The plans for today were simple. Head north east, go to the temple complex at Nanzen-In, walk the philosophers way up to Ginkaku-ji, then return to finish off the afternoon on some thing relaxing before going out for food.
We invested in subway/bus cards – a good investment even if just to make life easy, then set off towards Nanzen-Ji. The ride felt like it took hours. Fortunately we only had to walk about 5 minutes before hitting the start of tourist trap restaurants.

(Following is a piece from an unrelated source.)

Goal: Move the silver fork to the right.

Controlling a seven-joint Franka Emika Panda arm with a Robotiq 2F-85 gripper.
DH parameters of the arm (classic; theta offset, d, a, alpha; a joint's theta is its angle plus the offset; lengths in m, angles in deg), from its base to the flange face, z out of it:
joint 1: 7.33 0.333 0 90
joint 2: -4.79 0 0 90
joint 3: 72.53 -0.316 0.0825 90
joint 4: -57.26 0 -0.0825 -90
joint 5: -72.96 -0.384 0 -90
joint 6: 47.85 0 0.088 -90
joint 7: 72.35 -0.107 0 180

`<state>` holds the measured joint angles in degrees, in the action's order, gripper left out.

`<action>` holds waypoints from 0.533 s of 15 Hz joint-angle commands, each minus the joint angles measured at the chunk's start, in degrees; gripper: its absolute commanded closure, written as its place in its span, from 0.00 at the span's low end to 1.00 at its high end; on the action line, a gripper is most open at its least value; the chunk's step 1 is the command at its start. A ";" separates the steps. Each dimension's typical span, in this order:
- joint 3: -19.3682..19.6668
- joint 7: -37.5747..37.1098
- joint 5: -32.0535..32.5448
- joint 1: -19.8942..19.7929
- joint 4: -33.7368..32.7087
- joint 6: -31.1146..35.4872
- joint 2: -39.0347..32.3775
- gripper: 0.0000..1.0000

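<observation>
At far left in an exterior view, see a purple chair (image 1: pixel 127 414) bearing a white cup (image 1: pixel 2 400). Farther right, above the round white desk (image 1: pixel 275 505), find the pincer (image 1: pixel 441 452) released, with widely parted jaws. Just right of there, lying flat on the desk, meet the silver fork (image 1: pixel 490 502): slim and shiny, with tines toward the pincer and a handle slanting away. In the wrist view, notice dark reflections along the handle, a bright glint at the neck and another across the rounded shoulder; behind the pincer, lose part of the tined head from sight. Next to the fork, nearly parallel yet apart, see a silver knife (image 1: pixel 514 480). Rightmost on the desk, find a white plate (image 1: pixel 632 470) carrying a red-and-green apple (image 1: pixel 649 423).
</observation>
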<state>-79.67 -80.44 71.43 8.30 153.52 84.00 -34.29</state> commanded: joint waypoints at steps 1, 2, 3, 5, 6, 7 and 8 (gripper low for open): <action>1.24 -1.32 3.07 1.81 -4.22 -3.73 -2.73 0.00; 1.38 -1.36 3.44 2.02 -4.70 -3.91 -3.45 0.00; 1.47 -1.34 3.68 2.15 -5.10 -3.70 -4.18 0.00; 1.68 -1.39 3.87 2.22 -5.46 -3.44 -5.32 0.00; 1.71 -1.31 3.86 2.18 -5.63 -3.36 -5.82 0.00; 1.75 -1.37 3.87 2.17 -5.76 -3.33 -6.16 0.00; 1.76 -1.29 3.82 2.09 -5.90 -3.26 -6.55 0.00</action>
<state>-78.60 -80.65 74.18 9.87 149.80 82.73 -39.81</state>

Now you must understand my views on modern day buddism are clouded by my trip to the giant buddah at Lantau Island, Hong Kong. Effectively it was one big enterprise based on tourism. yesterday, while we went around Nara, my views started to change, however here we were back in temple land where the emphasis seemed to be on money being extracted from you. It appeared that anything you could go in to was being charged for. David paid ￥500 to go up the sanmon for no real view, while there were photographers and tourist bits around. The Hojo (treasure house) was actually quite good and well worth seeing (and the entry fee) (BTW mpost temples do charge admission to either the main building or the complex, but not everything), the actual Nanzen-In temple was nice, serene, but very much over-rated. The guides mentioned a little known spot of great interest (little know to anyone without a Lonely Planet guide that is), however when we went to find it, not only was it signposted, but it the path was closed with the sound of construction work up ahead.
Over all I found Nanzen-In to be dissapointing and while the Hojo was nice, it was not worth the effort getting over there.

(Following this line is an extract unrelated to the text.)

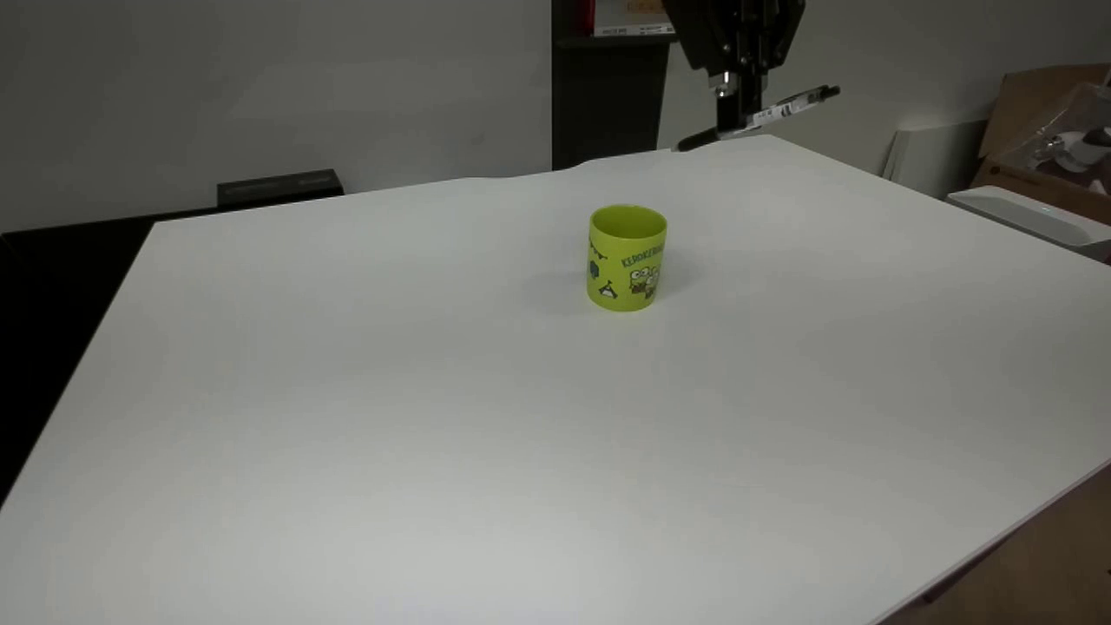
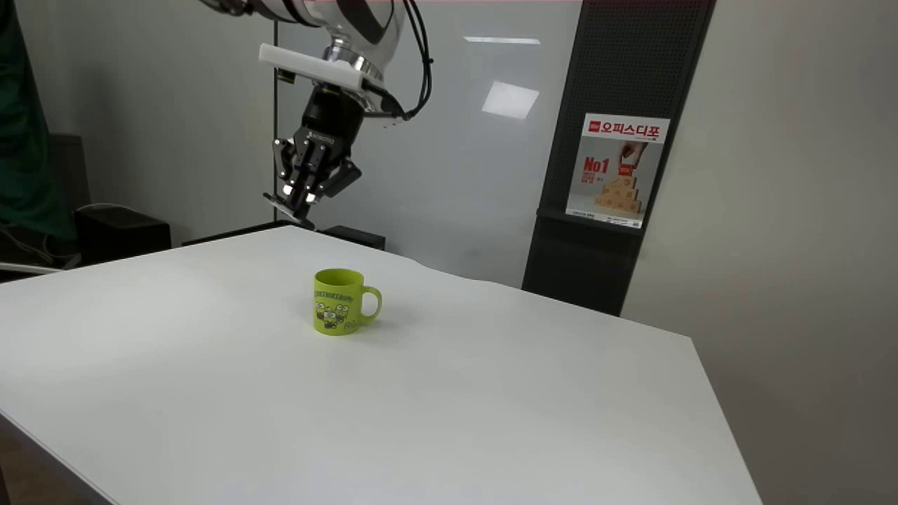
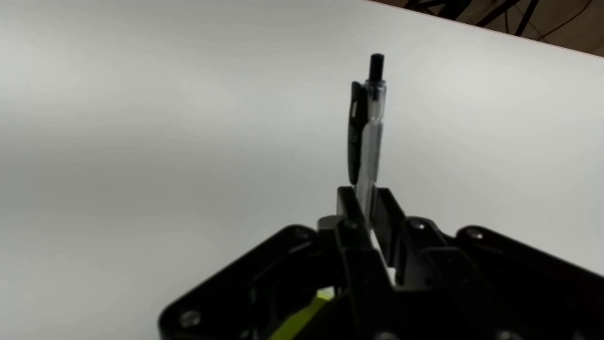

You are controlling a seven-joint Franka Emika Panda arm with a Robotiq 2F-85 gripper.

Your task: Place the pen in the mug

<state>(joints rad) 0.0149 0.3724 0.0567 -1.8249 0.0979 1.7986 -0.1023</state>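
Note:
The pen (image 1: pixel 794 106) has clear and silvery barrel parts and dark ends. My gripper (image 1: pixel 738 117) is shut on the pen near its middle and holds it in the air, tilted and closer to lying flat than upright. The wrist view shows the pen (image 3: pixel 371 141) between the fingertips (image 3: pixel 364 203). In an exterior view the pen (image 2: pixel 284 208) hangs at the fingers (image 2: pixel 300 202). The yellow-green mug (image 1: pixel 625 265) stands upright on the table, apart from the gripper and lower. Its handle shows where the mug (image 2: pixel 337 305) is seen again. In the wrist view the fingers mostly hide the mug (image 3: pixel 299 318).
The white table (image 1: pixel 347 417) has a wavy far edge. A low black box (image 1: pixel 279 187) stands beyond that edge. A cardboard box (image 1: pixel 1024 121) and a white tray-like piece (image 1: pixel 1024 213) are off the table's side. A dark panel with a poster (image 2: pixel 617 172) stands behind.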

Post an over-priced lunch we set off for the Philosophers Way, and ancient path along the canal side up to Ginkaku-Ji – the Silver Pavillion temple. Any philosophising had to make way for dodging fellow tourists, while pasisng by shops and food places. Truth be told it was actually a pleasant walk, though my left knee was playing up and starting to worry me.
What you get out of Ginkaku-Ji depends on what you were expecting. It is one of the ‘must see’ places in Kyoto. Going by history it was meant to be based on the Golden Pavilion, but the onwner died/ran out of money before it was completed. The reality is a small pond side pavillion, that is old, of dark wood, and that was about it. I actually quite liked it, I think David was more than a little dissapointed. The gardens at the temple were nice, but nothing special. I found the place was one for a relaxing atmosphere, rather than either a tourist buzz, or the feeling of seeing a mjor piece of Japanese heritage (such as at Todai-Ji).